We have repeatedly insisted that probation conditions give the probationer fair notice of what conduct is prohibited and what conduct is required. State v. Sanville, 2011 VT 34, ¶ 8, 189 Vt. 626, 22 A.3d 450 (mem.) (“To be charged with violating probation, a defendant must have notice before the initiation of a probation revocation proceeding of what circumstances will constitute a violation of probation.” (quotation omitted)). In Sanville, we held that the prohibition of “threatening behavior” in a probation condition did not give the probationer sufficient notice that “mouthing off” to his landlord would subject him to revocation. Id. ¶¶ 9–10; see also State v. Johnstone, 2013 VT 57, ¶¶ 16–17, 194 Vt. 230, 75 A.3d 642 (revisiting ambiguity of term “threatening behavior”). We have been so insistent on clear and unambiguous probation conditions that we have declined to interpret a badly worded condition to mean what the court probably intended to say if the condition as drafted did not clearly reflect that meaning. In State v. Galanes, we considered whether the probationer's spontaneous sexual encounter without prior approval of his probation officer ran afoul of the following condition: “You must inform your [probation officer] of the name and contact information of any person with whom you are planning to have a date or with whom you are planning to begin a dating, sexual or romantic relationship, prior to the date or beginning of the relationship.” 2015 VT 80, ¶ 2, –––Vt. ––––, ––– A.3d ––––. We acknowledged the strength of the State's argument that under the circumstances, the sentencing court must have intended a broad reading to include the spontaneous sexual encounter at issue, but concluded that we were “required ․ to enforce a probation condition as it is written and not as we wish it had been written.” Id. ¶ 22.

¶ 19. Accordingly, we have declined to read unwritten terms into probation conditions, or to enforce a probation officer's interpretation of a condition to impose requirements not expressly reflected in the language of the condition itself. See State v. Bostwick, 2014 VT 97, ¶¶ 12–24, ––– Vt. ––––, 103 A.3d 476. In Bostwick, we considered a condition that required the defendant to “reside where your [s]upervising [o]fficer directs.” Id. ¶ 16. The defendant secured housing approved by his probation officer for temporary purposes only.
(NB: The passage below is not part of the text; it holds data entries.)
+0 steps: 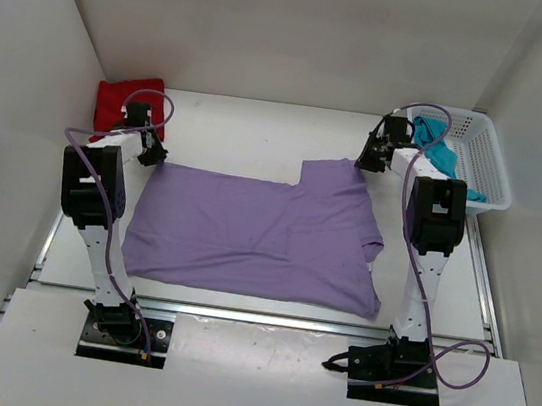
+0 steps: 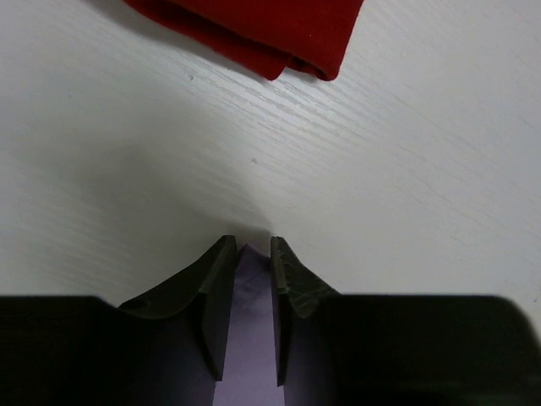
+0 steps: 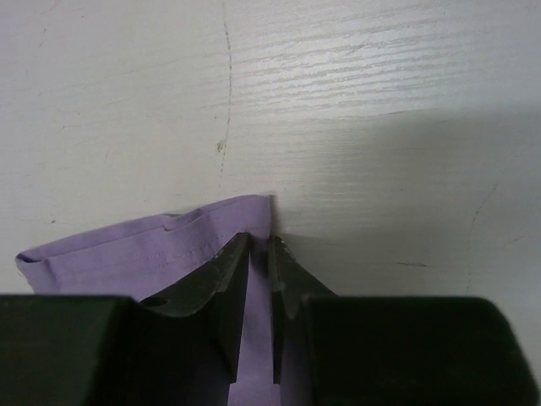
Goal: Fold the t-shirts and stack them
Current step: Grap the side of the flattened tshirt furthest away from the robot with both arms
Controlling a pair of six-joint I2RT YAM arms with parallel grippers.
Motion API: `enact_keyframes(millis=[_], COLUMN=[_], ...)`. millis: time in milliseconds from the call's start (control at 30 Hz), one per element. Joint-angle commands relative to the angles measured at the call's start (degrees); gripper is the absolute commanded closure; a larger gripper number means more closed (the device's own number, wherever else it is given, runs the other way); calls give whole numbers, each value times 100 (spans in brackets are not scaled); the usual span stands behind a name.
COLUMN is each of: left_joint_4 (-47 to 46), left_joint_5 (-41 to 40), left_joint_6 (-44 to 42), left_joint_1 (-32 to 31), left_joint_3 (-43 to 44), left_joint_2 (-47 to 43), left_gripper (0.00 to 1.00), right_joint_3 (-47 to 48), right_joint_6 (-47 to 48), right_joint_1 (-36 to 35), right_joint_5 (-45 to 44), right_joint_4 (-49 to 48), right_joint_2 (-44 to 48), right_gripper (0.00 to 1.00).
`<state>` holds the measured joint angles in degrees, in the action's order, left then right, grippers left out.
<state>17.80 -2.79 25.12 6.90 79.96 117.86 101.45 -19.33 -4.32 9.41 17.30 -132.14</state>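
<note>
Nearest me, the lavender t-shirt (image 1: 256, 236) is lying spread flat across the middle of the table (image 1: 241, 128), its near edge running along in front of the two arm bases. Both arms are reaching over it to the far edge. The left gripper (image 1: 150, 153) is pinching the far left corner, purple cloth bunching up between its nearly closed fingers (image 2: 215, 288). The right gripper (image 1: 368, 161) is doing the same at the far right sleeve, its jaws squeezing the stitched hem. Holding both far corners at once looks to me like the setup for drawing that edge towards the near side for a first fold.

Beyond them, the dark red t-shirt (image 1: 124, 99) is sitting folded in the far left corner, probably as the base of the stack. The teal-blue t-shirt (image 1: 440, 151) is waiting crumpled in the white basket (image 1: 490, 153) at far right. I am seeing no labels or writing anywhere.
</note>
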Motion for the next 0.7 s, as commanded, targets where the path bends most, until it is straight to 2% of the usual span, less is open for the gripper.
enact_keyframes(millis=[0,133,200,267,433,667], left_joint_4=[101,-22,-136,-180,-391,-672], left_joint_5=[-20,50,15,-20,190,393], left_joint_6=[-8,62,80,89,255,493], left_joint_1=[31,92,67,49,-21,-92], left_joint_3=[46,-112,-226,-270,-437,-1149], left_joint_2=[-123,-211,-316,-404,-747,-1756], left_gripper=[70,85,96,100,100,100], right_joint_3=[-134,-143,-151,-265,-423,-1591], right_joint_6=[-88,-9,-9,-44,-53,-430], right_joint_1=[19,36,19,10,-43,-140], right_joint_5=[78,130,175,245,255,535], right_joint_4=[19,-51,-121,-209,-253,-526], right_joint_2=[285,390,530,705,1233,2411], right_gripper=[87,99,99,100,100,100])
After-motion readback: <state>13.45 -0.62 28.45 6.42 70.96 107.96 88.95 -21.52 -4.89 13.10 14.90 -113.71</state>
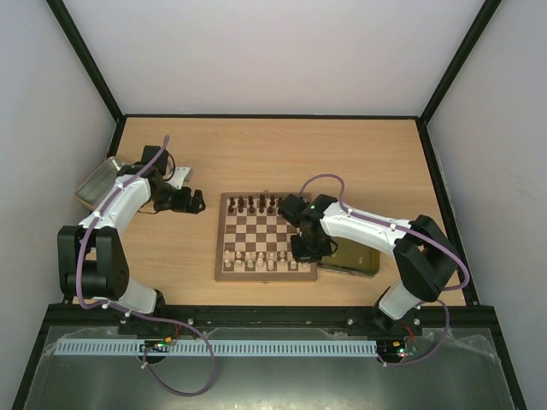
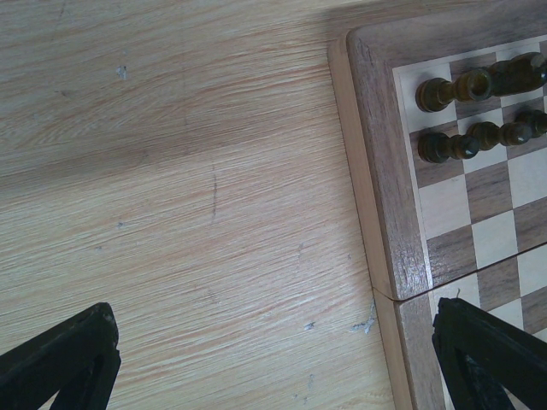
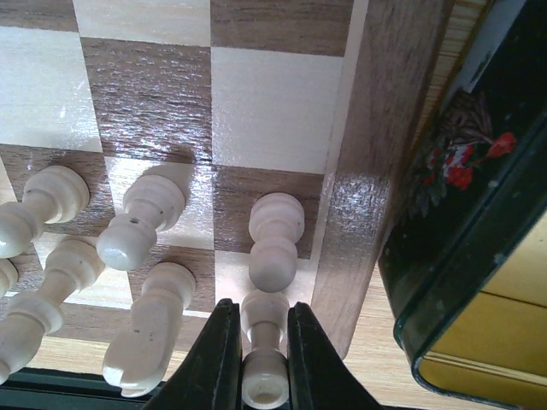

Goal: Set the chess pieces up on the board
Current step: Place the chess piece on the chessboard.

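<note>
The checkered board (image 1: 266,236) lies mid-table. Dark pieces (image 1: 253,203) stand along its far rows, cream pieces (image 1: 261,259) along its near rows. My right gripper (image 1: 305,248) is over the board's near right corner, shut on a cream piece (image 3: 264,359) that stands at the corner square behind a cream pawn (image 3: 275,241). More cream pieces (image 3: 141,232) stand to its left. My left gripper (image 1: 193,202) hangs open and empty over bare table left of the board edge (image 2: 367,205); its fingers (image 2: 68,359) show at the bottom corners. Dark pieces (image 2: 466,85) show at the upper right.
A dark green tin (image 1: 350,259) with a yellow inside lies against the board's right edge, close to my right gripper; it shows at the right of the right wrist view (image 3: 479,248). A metal tray (image 1: 101,179) sits at the table's far left by the wall.
</note>
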Available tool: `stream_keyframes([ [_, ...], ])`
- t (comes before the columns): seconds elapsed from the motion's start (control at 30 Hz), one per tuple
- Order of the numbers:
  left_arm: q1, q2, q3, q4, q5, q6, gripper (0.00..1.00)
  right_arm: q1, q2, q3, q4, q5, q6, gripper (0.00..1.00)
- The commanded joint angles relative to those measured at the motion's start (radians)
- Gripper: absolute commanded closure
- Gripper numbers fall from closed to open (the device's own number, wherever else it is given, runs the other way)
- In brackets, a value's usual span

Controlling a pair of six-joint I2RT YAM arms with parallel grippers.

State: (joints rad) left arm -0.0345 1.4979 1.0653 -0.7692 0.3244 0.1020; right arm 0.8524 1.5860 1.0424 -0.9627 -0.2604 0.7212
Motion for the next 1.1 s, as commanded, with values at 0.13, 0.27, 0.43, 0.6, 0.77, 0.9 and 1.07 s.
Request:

His probation officer instructed him to look for permanent housing daily, and gave him a specific deadline to show “a genuine housing search effort.” Id. ¶ 4. Dissatisfied with the rigor of defendant's search, the defendant's probation officer sought revocation of probation based on a violation of the condition requiring defendant to “reside where your [s]upervising [o]fficer directs.” We declined to interpret this condition to empower the supervising officer to require the defendant to meet specific housing-search requirements by a deadline established by the officer. Id. ¶ 12. We explained that “the probation officer crossed the line between condition interpretation and modification in imposing the new requirements regarding the rate of [housing-search] call frequency and the deadline by which defendant needed to find housing or be found in violation.” Id. ¶ 12 (quotation omitted); see also State v. Rivers, 2005 VT 65, ¶ 16, 178 Vt. 180, 878 A.2d 1070 (reversing probation revocation because probation officer's application of the probation condition—that the defendant could not attend a fair unsupervised—was not “evident from [the] plain language” of the condition prohibiting contact with children). Against this backdrop, the majority has essentially construed the probation condition in question here as requiring that defendant enroll in the DV Solutions program within a reasonable time period to be determined by his probation officer. To determine whether this reading is supported by the probation condition itself, or whether, as in Bostwick, it adds additional requirements not reflected in the probation condition itself, I turn to the text of Condition 31. It reads as follows: “31. DV Solutions.” That's it. That's all it says. The entirety of the condition reflected in the certificate of probation is the name of a program for domestic-violence offenders.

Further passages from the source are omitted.